As important as the Elamite Fortification texts have been to the understanding of Achaemenid history and languages, the potential importance of the Fortification archive as a whole is still greater. It is like a fossil creature, made up of several organs and systems, each made of many elements or cells, some of them broken and many others lost. The elements make sense when they are connected as parts of organs and systems, but the whole creature makes sense only when all the organs and systems are reconnected. There may be 15,000 or 20,000 or 30,000 Fortiﬁcation tablets or fragments, but they are all pieces of one thing, a single information system, the relic of a single administrative institution and a single social system. The meaning and value of the pieces is much less than the meaning and value of the connections among them.
Therefore, there are at least two kinds of things to be learned from the remaining tablets and fragments. One is more of what we already know — more glimpses of familiar people, places, and activities; more connections in the web of information; the opportunity to base interpretations and arguments on many data points instead of one or two; and, simply put, more solid ground, gained inch by inch.

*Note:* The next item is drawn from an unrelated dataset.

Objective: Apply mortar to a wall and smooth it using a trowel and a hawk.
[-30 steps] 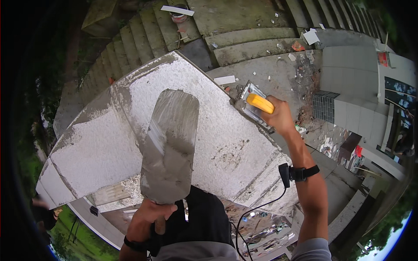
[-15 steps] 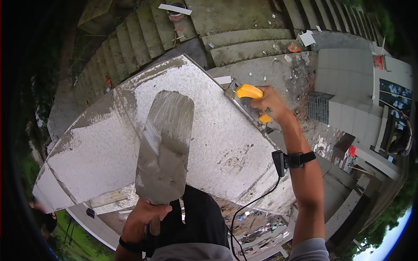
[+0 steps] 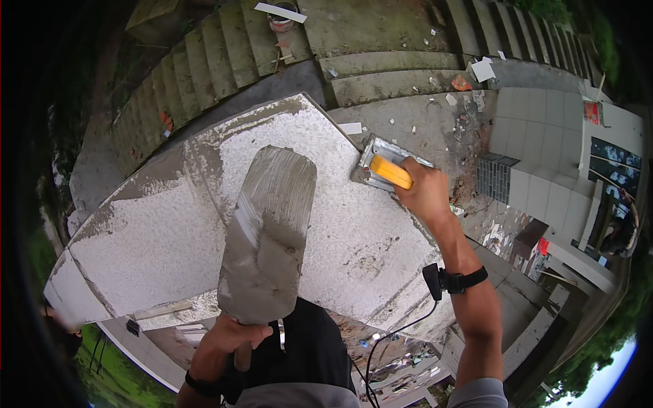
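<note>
My left hand (image 3: 228, 341) is wrapped round the handle of a wide, round-ended trowel (image 3: 282, 170). Wet grey mortar (image 3: 262, 282) lies over its blade, thickest towards the handle and streaked towards the far end. In my right hand (image 3: 423, 189) is a plastering trowel (image 3: 391, 171), gripped by its yellow handle. Its rectangular metal plate, smeared with grey, tilts over the right edge of a rough white surface (image 3: 354, 224); whether it touches cannot be seen. Grey mortar borders that surface along its far and left edges.
Concrete steps (image 3: 228, 47) run across the far side, with a bucket (image 3: 282, 24) on them. Broken tile and rubble (image 3: 500, 228) litter the ground at the right. A black cable (image 3: 391, 332) hangs from the black device (image 3: 435, 280) on my right wrist.
My right hand has turned the plastering trowel so more of its metal plate shows. In the picture, the left trowel and the white surface have shifted slightly.
</note>
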`<state>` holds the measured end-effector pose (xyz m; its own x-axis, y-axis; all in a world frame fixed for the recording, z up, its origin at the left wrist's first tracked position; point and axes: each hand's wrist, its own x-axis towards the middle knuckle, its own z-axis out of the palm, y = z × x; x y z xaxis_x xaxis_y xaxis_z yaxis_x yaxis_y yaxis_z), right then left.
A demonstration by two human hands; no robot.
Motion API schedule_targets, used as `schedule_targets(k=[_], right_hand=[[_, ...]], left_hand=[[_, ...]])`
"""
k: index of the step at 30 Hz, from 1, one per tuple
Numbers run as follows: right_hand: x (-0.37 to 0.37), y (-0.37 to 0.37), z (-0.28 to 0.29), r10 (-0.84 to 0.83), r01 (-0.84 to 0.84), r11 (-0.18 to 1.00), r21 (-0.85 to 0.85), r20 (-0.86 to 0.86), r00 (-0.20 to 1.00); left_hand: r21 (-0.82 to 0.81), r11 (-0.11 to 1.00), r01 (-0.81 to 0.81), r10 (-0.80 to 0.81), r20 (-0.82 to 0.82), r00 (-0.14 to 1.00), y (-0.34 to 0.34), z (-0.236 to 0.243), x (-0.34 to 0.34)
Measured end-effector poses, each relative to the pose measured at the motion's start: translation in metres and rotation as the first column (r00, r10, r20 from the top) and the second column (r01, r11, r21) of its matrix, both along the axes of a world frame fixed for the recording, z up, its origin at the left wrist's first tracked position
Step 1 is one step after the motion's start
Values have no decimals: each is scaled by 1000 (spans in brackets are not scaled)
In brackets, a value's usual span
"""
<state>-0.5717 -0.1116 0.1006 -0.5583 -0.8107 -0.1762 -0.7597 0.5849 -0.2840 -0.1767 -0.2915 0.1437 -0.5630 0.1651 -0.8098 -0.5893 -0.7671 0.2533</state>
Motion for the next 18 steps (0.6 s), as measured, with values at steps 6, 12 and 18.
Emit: schedule_targets(k=[6, 12, 18], right_hand=[[-36, -65, -4, -169, 170, 983, -66, 18, 985], [-50, -59, -24, -489, 478, 837, 268, 758, 432], [-14, -68, 43, -398, 588, 808, 39, 772, 496]], left_hand=[[-28, 1000, -13, 13, 10, 1000, -2, 0, 6], [2, 1000, -16, 16, -21, 1000, -2, -7, 7], [65, 996, -64, 65, -12, 998, -5, -3, -9]])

The other kind is entirely new information, some of it anticipated — for example, the rich variety of seals and sealing patterns in the uninscribed tablets (some of it utterly surprising, entirely unique) or fragments of texts in languages and scripts not previously represented. However startling or even important such unexpected knowledge is, its importance — that is, its capacity to build our knowledge of the past — is multiplied by the mere fact of belonging to this complicated, forbidding, frustrating, broken archive. By the same token, if the pieces of the archive are separated from each other, much of the knowledge that they can convey will disappear forever.